((

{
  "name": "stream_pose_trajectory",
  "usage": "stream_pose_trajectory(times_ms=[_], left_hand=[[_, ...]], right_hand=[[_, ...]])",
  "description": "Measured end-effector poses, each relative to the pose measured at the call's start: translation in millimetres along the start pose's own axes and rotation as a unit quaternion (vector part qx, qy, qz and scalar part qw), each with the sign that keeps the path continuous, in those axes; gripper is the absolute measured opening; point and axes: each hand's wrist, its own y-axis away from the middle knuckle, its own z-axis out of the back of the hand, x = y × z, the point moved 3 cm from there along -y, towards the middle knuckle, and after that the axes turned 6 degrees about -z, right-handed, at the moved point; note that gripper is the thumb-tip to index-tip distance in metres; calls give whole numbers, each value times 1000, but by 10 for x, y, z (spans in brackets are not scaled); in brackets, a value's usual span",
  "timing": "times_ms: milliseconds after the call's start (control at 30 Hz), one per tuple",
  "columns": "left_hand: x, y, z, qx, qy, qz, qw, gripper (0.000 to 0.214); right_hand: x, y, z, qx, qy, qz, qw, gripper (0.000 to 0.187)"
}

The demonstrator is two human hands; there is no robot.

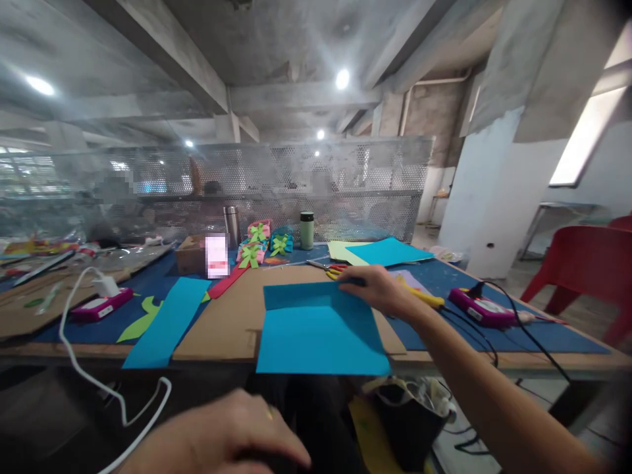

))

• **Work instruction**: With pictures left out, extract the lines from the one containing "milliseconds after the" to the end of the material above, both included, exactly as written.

• **Result for this task**:
  "timing": "times_ms: milliseconds after the call's start (control at 30 Hz), one per tuple",
  "columns": "left_hand: x, y, z, qx, qy, qz, qw, gripper (0.000 to 0.214); right_hand: x, y, z, qx, qy, qz, qw, gripper (0.000 to 0.187)"
}

The demonstrator is two human hands; there is no robot.

The exercise has been carried out completely.